Component One: Planning#
A complicated task usually involves many steps. An agent needs to know what they are and plan ahead.
Task Decomposition#

Chunk 3:
Planning

Subgoal and decomposition: The agent breaks down large tasks into smaller, manageable subgoals, enabling efficient handling of complex tasks.
Reflection and refinement: The agent can do self-criticism and self-reflection over past actions, learn from mistakes and refine them for future steps, thereby improving the quality of final results.


Memory

Chunk 4:
Challenges in long-term planning and task decomposition: Planning over a lengthy history and effectively exploring the solution space remain challenging. LLMs struggle to adjust plans when faced with unexpected errors, making them less robust compared to humans who learn from trial and error.

Copier après la connexion

Maintenant, toute la question est basée sur l'historique du chat. Et nous pouvons voir qu'il répond avec des morceaux de texte qui font référence au concept correct.

chat_history = [
    ('human', 'What is ReAct?'),
    ('ai', 'ReAct integrates reasoning and acting within LLM by extending the action space to be a combination of task-specific discrete actions and the language space')]

docs = history_aware_retriever.invoke({'input': 'It is a way of doing what?', 'chat_history': chat_history})
for i, doc in enumerate(docs):
    print(f'Chunk {i+1}:')
    print(doc.page_content)
    print()

Copier après la connexion

Chunk 1:<br>
ReAct (Yao et al. 2023) integrates reasoning and acting within LLM by extending the action space to be a combination of task-specific discrete actions and the language space. The former enables LLM to interact with the environment (e.g. use Wikipedia search API), while the latter prompting LLM to generate reasoning traces in natural language.<br>
The ReAct prompt template incorporates explicit steps for LLM to think, roughly formatted as:<br>
Thought: ...<br>
Action: ...<br>
Observation: ...

<p>Chunk 2:<br>
Fig. 2.  Examples of reasoning trajectories for knowledge-intensive tasks (e.g. HotpotQA, FEVER) and decision-making tasks (e.g. AlfWorld Env, WebShop). (Image source: Yao et al. 2023).<br>
In both experiments on knowledge-intensive tasks and decision-making tasks, ReAct works better than the Act-only baseline where Thought: … step is removed.</p>

<p>Chunk 3:<br>
The LLM is provided with a list of tool names, descriptions of their utility, and details about the expected input/output.<br>
It is then instructed to answer a user-given prompt using the tools provided when necessary. The instruction suggests the model to follow the ReAct format - Thought, Action, Action Input, Observation.</p>

<p>Chunk 4:<br>
Case Studies#<br>
Scientific Discovery Agent#<br>
ChemCrow (Bran et al. 2023) is a domain-specific example in which LLM is augmented with 13 expert-designed tools to accomplish tasks across organic synthesis, drug discovery, and materials design.

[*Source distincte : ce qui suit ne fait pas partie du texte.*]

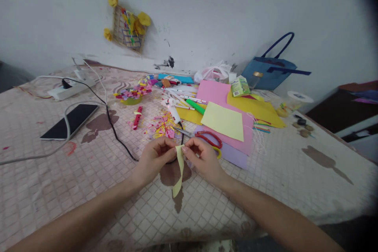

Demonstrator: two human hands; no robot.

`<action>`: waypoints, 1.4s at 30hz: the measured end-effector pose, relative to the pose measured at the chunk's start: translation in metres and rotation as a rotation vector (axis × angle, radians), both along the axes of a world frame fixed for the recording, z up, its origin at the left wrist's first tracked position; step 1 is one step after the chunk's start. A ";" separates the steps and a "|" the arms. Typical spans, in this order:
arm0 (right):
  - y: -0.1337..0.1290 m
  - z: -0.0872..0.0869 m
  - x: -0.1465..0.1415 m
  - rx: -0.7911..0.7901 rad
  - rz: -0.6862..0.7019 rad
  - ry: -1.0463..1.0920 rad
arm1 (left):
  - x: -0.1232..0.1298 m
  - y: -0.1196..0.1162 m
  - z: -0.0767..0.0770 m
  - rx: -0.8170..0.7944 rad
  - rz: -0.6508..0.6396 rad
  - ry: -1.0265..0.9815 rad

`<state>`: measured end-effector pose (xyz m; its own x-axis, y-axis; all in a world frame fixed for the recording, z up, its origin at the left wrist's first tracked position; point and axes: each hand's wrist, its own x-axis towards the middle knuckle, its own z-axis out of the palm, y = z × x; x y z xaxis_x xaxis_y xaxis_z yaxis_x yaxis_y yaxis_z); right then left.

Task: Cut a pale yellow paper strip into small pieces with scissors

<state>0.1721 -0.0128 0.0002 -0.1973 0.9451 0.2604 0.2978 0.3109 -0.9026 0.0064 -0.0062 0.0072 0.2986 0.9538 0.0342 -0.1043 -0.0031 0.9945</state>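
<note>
A pale yellow paper strip point(179, 171) hangs down over the table, pinched at its top end by both hands. My left hand point(155, 159) is closed on the strip's upper left corner. Fingertips of my right hand point(203, 159) grip the upper right corner, close beside the left. Just beyond the hands lie scissors point(209, 138) with red and yellow handles. Behind them a white glue gun point(173, 111) rests near a heap of small paper scraps point(162, 126). A pale yellow sheet point(223, 120) lies on pink paper to the right.
A phone point(70, 122) and a white power strip point(71, 89) with cables are at left. A bowl of paper pieces point(131, 95) stands behind a red piece point(137, 118). A blue bag point(268, 71) leans against the wall. Black cord point(118, 136) runs toward my left hand.
</note>
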 end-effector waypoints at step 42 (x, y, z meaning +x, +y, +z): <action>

The workflow, implemented in LangChain, reflects what was previously described in the ReAct and MRKLs and combines CoT reasoning with tools relevant to the tasks:<br>
</p>

Copier après la connexion

Conclusion

En conclusion, le workflow des récupérateurs sensibles à l'historique fonctionne comme suit lorsque .invoke({'input': '...', 'chat_history': '...'}) est appelé :

Il remplace les espaces réservés input et chat_history dans l'invite par des valeurs spécifiées, créant une nouvelle invite prête à l'emploi qui dit essentiellement "Prenez cet historique de discussion et cette dernière entrée, et reformulez la dernière entrée de manière à ce que tout le monde puisse le comprendre sans voir l'historique des discussions".
Il envoie la nouvelle invite au LLM et reçoit une entrée reformulée.
Il envoie ensuite l'entrée reformulée au outil de récupération de magasin vectoriel et reçoit une liste de documents pertinents pour cette entrée reformulée.
Enfin, il renvoie cette liste de documents pertinents.

Obs. : Il est important de noter que l'intégration utilisée pour transformer le texte en vecteur est celle spécifiée lors de l'appel de Chroma.from_documents. Lorsqu'aucun n'est spécifié (le cas présent), l'intégration de chrominance par défaut est utilisée.

Ce qui précède est le contenu détaillé de. pour plus d'informations, suivez d'autres articles connexes sur le site Web de PHP en chinois!